Here in Boston it has come so fast and furious (over 71 inches in just 17 days) that real, large-scale problems are developing. Roofs are collapsing under the weight. People are being injured and killed on roadways because the mounds of snow are too high for motorists to see and people have to walk in the roads. Two have been killed just by snowplows.
Schools have been closed so much that kids (and their teachers) will have to be in school until June 30 and probably lose school vacations and holidays to boot. Public transportation is down all day today in Boston--a city where many people don't have cars. And two more storms are on the horizon for just the next five days. We are weary, frustrated, anxious, often in physical pain, and some are dead.
As luck would have it, I have been living and shoveling through these storms while thinking about this year's social justice theme for the Massachusetts Bible Society, "Challenges of Racial Justice." And all of a sudden today it hit me. For the past 17 days and probably for a good bit more, all of Boston has been living a metaphor of the Black experience. Every minute of every day, you have to shovel piles and piles of white stuff.
In Black America, it is always like snow-bombed Boston. You can't walk safely on the street; you can't easily get to healthcare, to work, or even to the store. And the work it takes just to engage the world without physical or emotional injury leaves you constantly frustrated and anxious. I feel you tensing up, white readers. White people often take umbrage at assertions like that, but that resistance to hearing the difficulty of others is part of the problem. When Black people universally say something is occurring and white people counter that it's not...
Suppose every single worker in every location of a multinational corporation reported oppressive working conditions and every single member of management claimed it was not so.

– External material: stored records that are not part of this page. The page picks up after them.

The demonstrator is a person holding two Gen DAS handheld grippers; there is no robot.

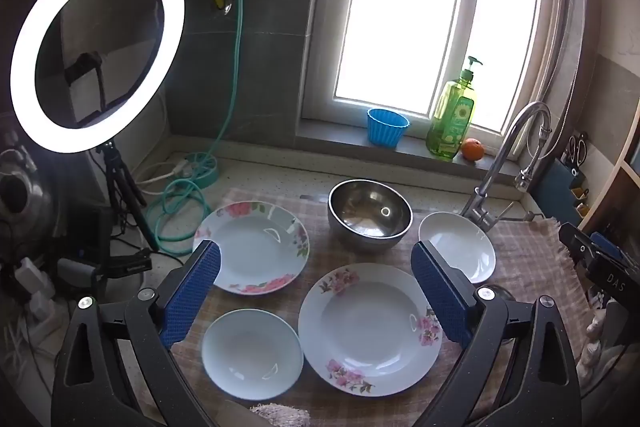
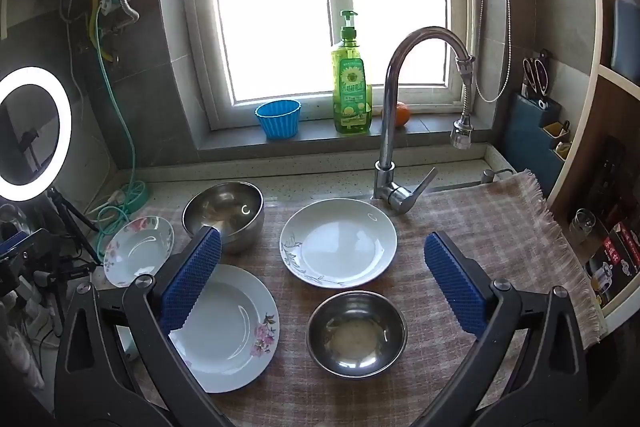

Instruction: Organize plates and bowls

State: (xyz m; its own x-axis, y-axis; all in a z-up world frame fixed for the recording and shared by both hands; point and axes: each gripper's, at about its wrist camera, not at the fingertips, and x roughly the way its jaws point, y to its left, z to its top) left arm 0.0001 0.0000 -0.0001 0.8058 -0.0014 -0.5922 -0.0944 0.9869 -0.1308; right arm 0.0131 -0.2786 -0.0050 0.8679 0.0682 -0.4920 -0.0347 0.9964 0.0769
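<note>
The left hand-held gripper (image 1: 316, 291) hangs over the bench (image 1: 276, 179) with its blue-padded jaws spread wide and nothing between them; the right hand-held gripper (image 2: 322, 283) is equally wide open and empty.

All the dishes sit upright, mouths facing up, on a pink checked cloth (image 2: 480, 219); being round, none has a long axis.

In the left wrist view, the large white plate with pink flowers near the front (image 1: 370, 331) lies just right of a small plain white bowl (image 1: 252, 353). Farther back on the left sits a second white plate with pink flowers on its rim (image 1: 252, 247), its near edge covered by the left jaw. The big stainless steel bowl (image 1: 370, 215) stands at the far middle.

In the right wrist view, a white plate with a grey-green leaf sprig (image 2: 338, 243) lies below the chrome tap (image 2: 400, 107), and a small stainless steel bowl (image 2: 356, 333) sits nearer, apart from it. In the left view, that small bowl is almost wholly hidden behind the right jaw, and the leaf-sprig plate is partly cut off by it.

On the far windowsill stand a blue fluted cup (image 2: 279, 119), a green pump bottle (image 2: 351, 83) and an orange fruit (image 2: 402, 114), half hidden by the tap.
</note>
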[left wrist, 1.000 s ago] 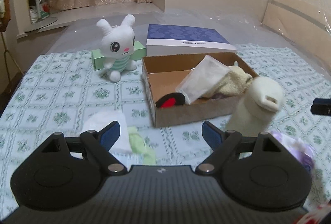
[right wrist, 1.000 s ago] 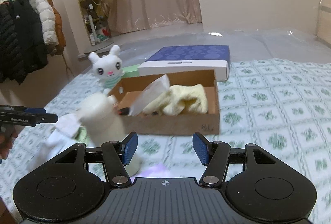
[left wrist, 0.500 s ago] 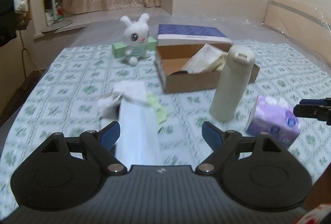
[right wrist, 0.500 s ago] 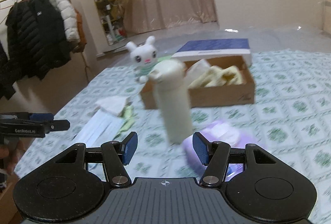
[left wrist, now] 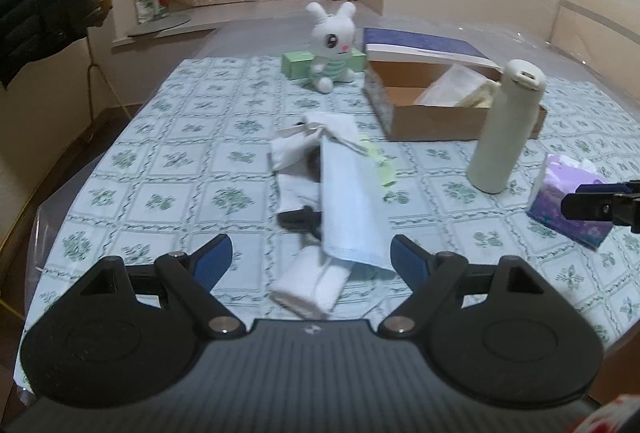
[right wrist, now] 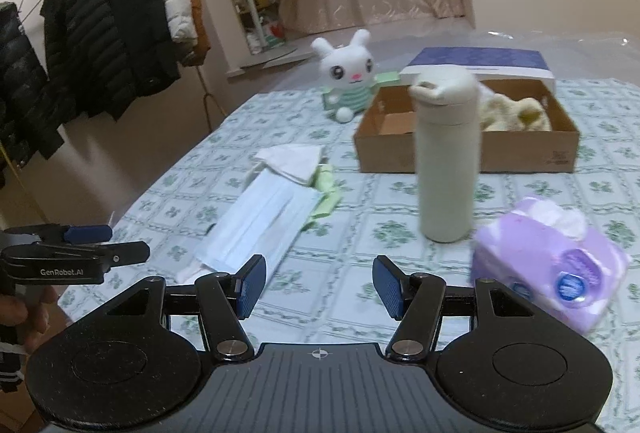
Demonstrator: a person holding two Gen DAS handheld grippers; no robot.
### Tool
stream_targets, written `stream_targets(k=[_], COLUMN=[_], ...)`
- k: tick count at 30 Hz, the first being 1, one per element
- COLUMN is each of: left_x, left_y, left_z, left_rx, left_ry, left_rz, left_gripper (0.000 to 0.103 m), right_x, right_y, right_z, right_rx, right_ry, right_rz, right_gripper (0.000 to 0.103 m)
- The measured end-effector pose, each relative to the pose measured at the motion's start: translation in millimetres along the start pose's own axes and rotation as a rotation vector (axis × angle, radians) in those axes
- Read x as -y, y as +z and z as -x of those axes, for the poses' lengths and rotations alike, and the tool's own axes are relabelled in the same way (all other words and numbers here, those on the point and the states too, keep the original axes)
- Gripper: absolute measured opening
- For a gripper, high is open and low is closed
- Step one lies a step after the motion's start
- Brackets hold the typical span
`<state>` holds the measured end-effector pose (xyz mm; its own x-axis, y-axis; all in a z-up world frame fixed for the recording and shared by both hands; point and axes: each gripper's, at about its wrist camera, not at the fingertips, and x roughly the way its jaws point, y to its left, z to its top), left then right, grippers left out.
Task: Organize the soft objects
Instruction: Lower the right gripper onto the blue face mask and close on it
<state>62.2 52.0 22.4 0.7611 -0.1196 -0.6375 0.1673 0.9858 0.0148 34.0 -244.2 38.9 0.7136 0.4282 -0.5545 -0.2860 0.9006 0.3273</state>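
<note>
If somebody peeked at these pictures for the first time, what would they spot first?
Probably the white bunny toy sitting at the far side of the table, beside the open cardboard box. Next, the tall cream bottle standing upright in front of that box, with the purple tissue pack by it. A messy pile of cloths lies in the middle.

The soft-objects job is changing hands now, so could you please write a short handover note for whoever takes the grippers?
Left gripper: open, empty, above the pile of cloths.
Right gripper: open, empty, near the tissue pack.
Done: cream towel and a clear bag lie in the cardboard box.
Left: the cloths, the tissue pack and the plush bunny are outside the box.
The bottle stands upright before the box; reach around it.
</note>
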Motion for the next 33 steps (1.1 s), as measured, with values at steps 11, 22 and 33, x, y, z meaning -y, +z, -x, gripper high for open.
stream_targets(k=[11,22,33], left_x=[-28,-46,-70], left_y=[-8,-8,-4], left_z=[-17,-53,-96], left_rx=[-0.024,-0.054,-0.067], left_ry=[0.015,-0.025,-0.046], left_rz=[0.011,-0.055,-0.058], left_gripper=[0.085,0.084,0.084], right_x=[-32,-44,-35], right_y=[7,9,14], right_z=[-45,-106,-180], right_rx=[-0.03,-0.097,-0.138], right_ry=[0.05,0.077,0.07], right_rz=[0.032,-0.017,-0.17], right_gripper=[0.063,0.071,0.074])
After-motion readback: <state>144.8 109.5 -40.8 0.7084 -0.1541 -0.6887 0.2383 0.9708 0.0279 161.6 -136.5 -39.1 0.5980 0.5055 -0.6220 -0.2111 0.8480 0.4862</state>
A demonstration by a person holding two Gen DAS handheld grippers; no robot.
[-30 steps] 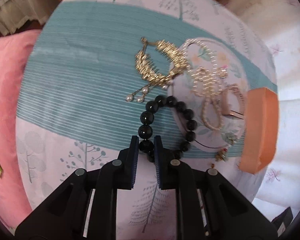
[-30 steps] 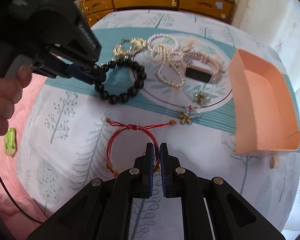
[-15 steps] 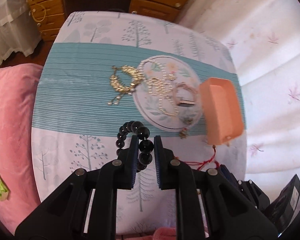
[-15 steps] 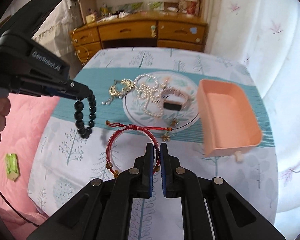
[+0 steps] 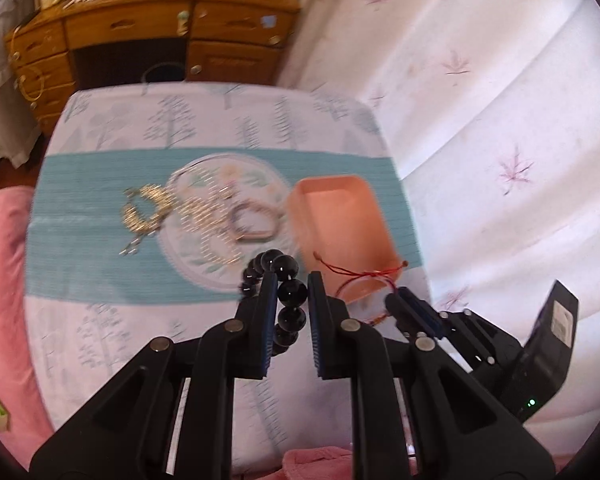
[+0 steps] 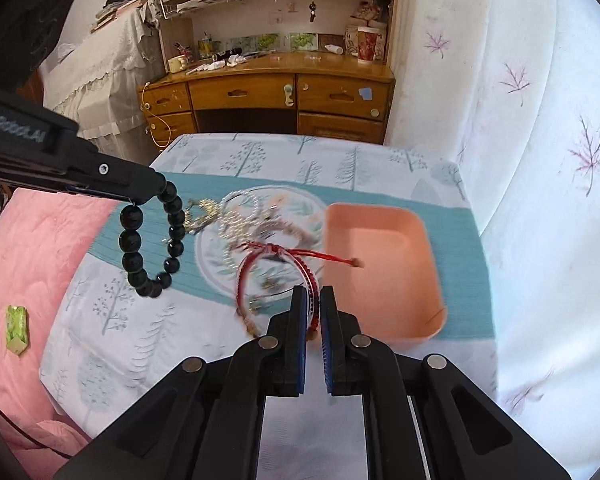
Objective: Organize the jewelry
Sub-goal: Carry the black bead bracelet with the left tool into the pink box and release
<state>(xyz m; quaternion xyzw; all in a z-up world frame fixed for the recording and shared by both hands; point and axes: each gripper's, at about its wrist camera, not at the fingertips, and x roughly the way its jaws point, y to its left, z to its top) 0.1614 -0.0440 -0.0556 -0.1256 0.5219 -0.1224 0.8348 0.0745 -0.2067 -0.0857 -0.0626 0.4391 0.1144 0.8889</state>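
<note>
My left gripper (image 5: 293,285) is shut on a black bead bracelet (image 5: 290,295), held high above the table; the bracelet (image 6: 152,242) hangs from it (image 6: 146,196) in the right wrist view. My right gripper (image 6: 313,298) is shut on a red string bracelet (image 6: 274,270), lifted off the cloth beside the orange tray (image 6: 380,272). That gripper (image 5: 414,310) and the red bracelet (image 5: 360,280) also show in the left wrist view, near the tray (image 5: 340,232). A gold bracelet (image 5: 146,212), pearl strands (image 5: 212,220) and a pink watch (image 5: 256,222) lie on the round patterned plate (image 5: 204,268).
The tablecloth (image 6: 260,156) has tree prints and a teal band. A pink quilt (image 6: 28,248) with a green packet (image 6: 17,329) lies to the left. A wooden desk (image 6: 268,92) stands behind. White bedding (image 6: 540,200) rises on the right.
Both grippers have risen well above the table. The right gripper has lifted the red string bracelet off the cloth. The left gripper has carried the black bracelet toward the tray.
</note>
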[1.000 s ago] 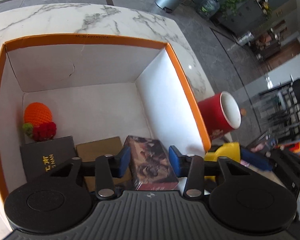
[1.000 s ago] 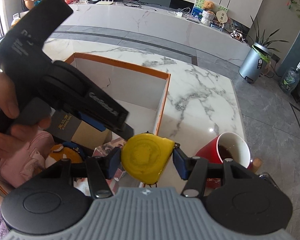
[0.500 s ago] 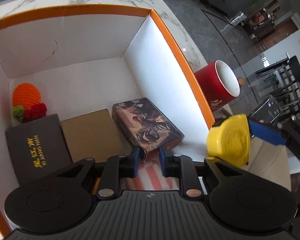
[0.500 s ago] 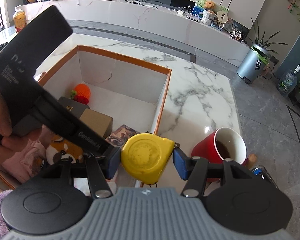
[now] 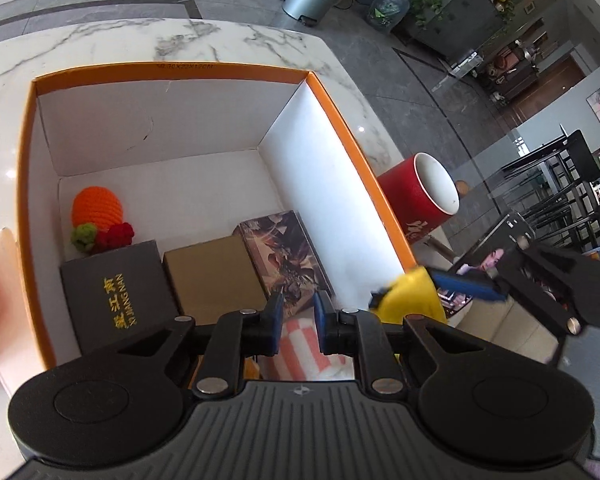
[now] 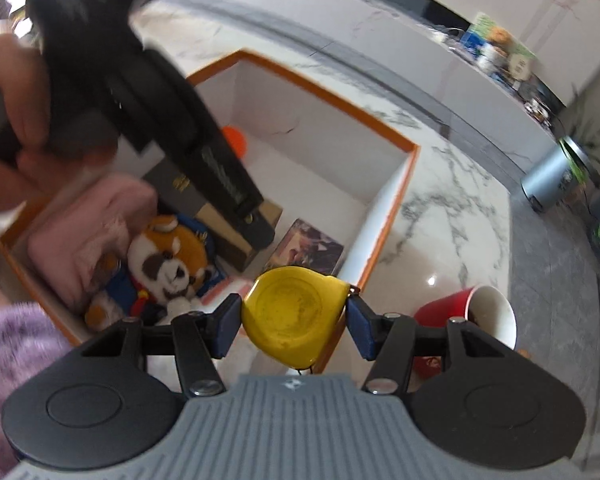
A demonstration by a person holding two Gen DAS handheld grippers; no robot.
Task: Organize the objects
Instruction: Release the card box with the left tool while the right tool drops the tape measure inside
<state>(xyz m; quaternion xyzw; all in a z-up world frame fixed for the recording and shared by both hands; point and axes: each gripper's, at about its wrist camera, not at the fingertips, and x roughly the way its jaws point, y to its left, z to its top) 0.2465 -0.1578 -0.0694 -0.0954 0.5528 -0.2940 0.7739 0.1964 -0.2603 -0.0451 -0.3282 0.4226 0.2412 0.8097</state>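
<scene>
An orange-rimmed white box [image 5: 340,120] sits on the marble table. Inside lie an orange knitted fruit [image 5: 96,212], a black box [image 5: 112,296], a brown box [image 5: 212,276] and a picture-printed box [image 5: 288,256]. My left gripper [image 5: 296,320] is nearly shut and empty above the box's near end. My right gripper [image 6: 294,320] is shut on a yellow tape measure [image 6: 296,312] at the box's right rim; the tape measure also shows in the left wrist view [image 5: 412,296]. A plush red panda [image 6: 168,264] and a pink cloth [image 6: 88,232] lie in the box.
A red cup [image 5: 420,200] with a white inside stands on the table just right of the box; it also shows in the right wrist view [image 6: 472,312]. A striped cloth [image 5: 304,352] lies under my left gripper. The table edge runs to the right.
My left gripper let go of the picture-printed box, closed and lifted back. My right gripper carried the tape measure left toward the box's right rim.
</scene>
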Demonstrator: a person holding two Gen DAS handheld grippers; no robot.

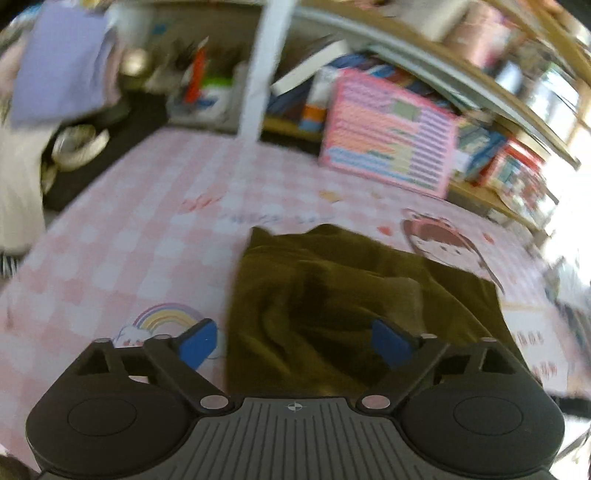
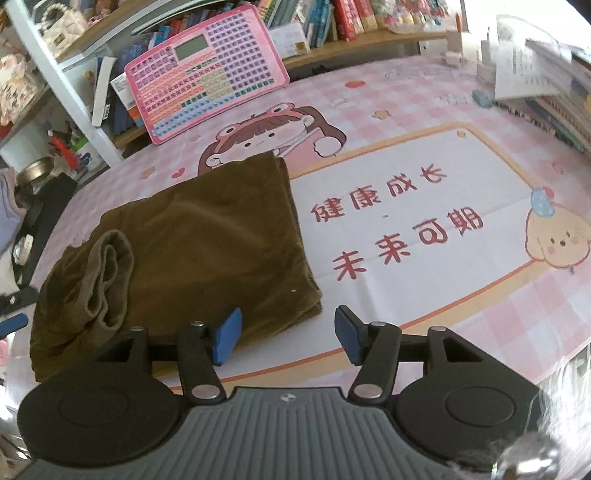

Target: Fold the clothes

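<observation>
A folded olive-brown garment (image 1: 332, 280) lies on the pink checked table mat (image 1: 129, 229). My left gripper (image 1: 293, 339) hovers over its near part, jaws spread wide and open, nothing pinched between the blue pads; this view is blurred. In the right wrist view the garment (image 2: 207, 236) is a rough rectangle with a lighter rolled band (image 2: 107, 273) at its left end. My right gripper (image 2: 288, 338) stands open just past the garment's near right corner, its left pad (image 2: 227, 339) over the cloth's edge, its right pad over the bare mat (image 2: 406, 184).
A pink toy keyboard board (image 2: 207, 70) leans against a low bookshelf (image 2: 332, 22) at the back. A white post (image 2: 62, 85) rises at the back left. Stacked notebooks and papers (image 2: 554, 110) sit at the right. A lavender cloth (image 1: 59, 62) hangs at the far left.
</observation>
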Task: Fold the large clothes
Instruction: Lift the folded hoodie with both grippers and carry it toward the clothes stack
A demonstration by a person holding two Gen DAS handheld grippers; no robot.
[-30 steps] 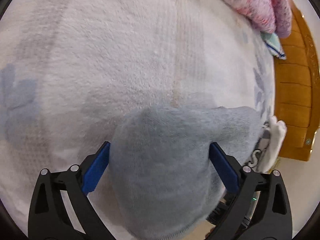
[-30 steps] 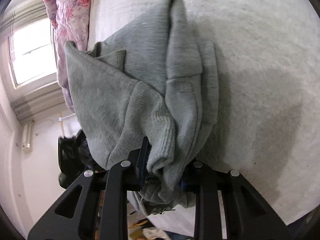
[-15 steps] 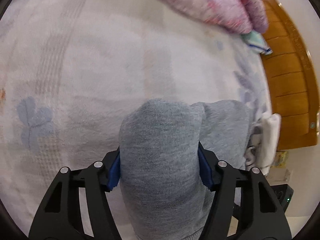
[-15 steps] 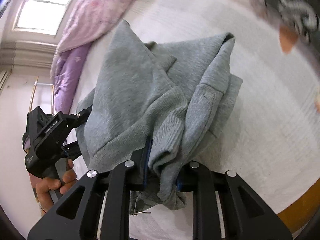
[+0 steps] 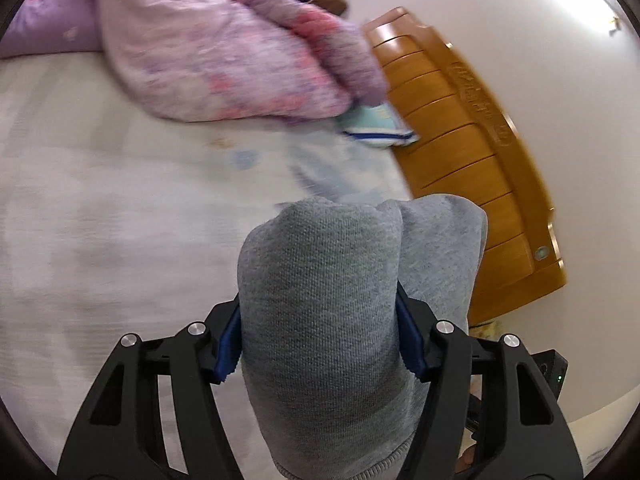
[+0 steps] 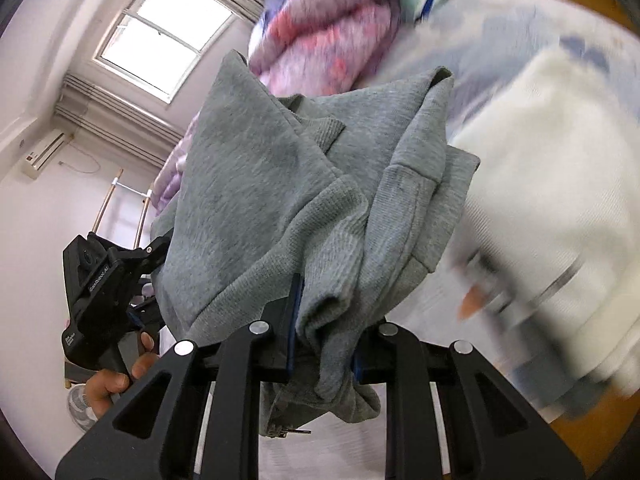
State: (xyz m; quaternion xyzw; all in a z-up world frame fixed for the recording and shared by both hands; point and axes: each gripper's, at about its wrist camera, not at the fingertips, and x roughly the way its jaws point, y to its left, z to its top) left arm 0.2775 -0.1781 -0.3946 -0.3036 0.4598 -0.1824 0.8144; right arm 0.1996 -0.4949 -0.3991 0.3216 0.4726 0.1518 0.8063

Wouldn't we demand an investigation? Wouldn't we suspect that the people with the power and privilege were trying to protect it at the expense of those who don't have the money or power to make their case? Such cases are in the courts every day. Sadly, often the power brokers win or get off with cheap fines. If you've ever been on the lower rungs of the economic ladder, you know darned well what is going on. Those with economic power, however, often don't see it or choose to turn their heads and avoid both the personal and corporate implications of the situation. Their status either blinds them to reality or gives them the privilege of not thinking about it.
It is exactly the same with "white privilege." Normally we white people don't see the "white stuff" that is piled on the doorsteps of Black Americans. Our world is plowed for us, so we don't think about the fact that what is plowed out of our way is often dumped in the driveways of our Black neighbors. They complain again and again, as they have for decades--for centuries--now. And as we pull out of our warm garage into our nicely plowed driveway in our four-wheel drive vehicle, we interrupt their shoveling to make them acknowledge that we don't dump as much on them as we used to.
How do we have the conversations we need to have? How do we hear what we are resistant to acknowledge? How do we learn even to identify the privileges that come with being white in America?
When I described having to climb out my window after the blizzard to shovel out my door, a friend said, "Why don't you just go out the garage?" I explained that I don't have a garage. "Oh," she said. And then, "Oh my! I thought that buried car was just a scene from the street. I didn't know it was yours! Poor you!" That conversation is an example of how we wake up to our privilege and of how we should engage when someone says they are facing a problem that we just don't understand.
My friend could have just kept her suggestion to herself and quietly believed that I was either too dumb or too much of a drama queen to find the simple solution. It was only in engaging my issue that she discovered a privilege she had that I did not and how much extra effort and anxiety that lack of privilege cost me. And she only engaged it in the first place because she cared enough about me to listen.
To my white friends, colleagues, and readers I say, "Care enough to listen." Black voices all around us are telling us how difficult it is in every sphere of life. It's harder to get an education, to get healthcare, to get justice. The statistics speak volumes. Will you care? You can ignore all that. That is part of white privilege, just as it is part of economic privilege. But I hope and pray we can be better than that.
Kind souls with strong backs across the northeast are helping to shovel out those who can't do it themselves. We're all in this snow emergency together. If we as white people can learn to see what our Black neighbors have to shovel, perhaps our better angels will take over and we'll be more willing to lend a hand.
Pick up those shovels, folks. Fire up the snowblowers and get out the ladders and roof rakes. Piles of white stuff are making our city an inhospitable place. Listen to those who are telling you where the biggest mounds are, and start shoveling.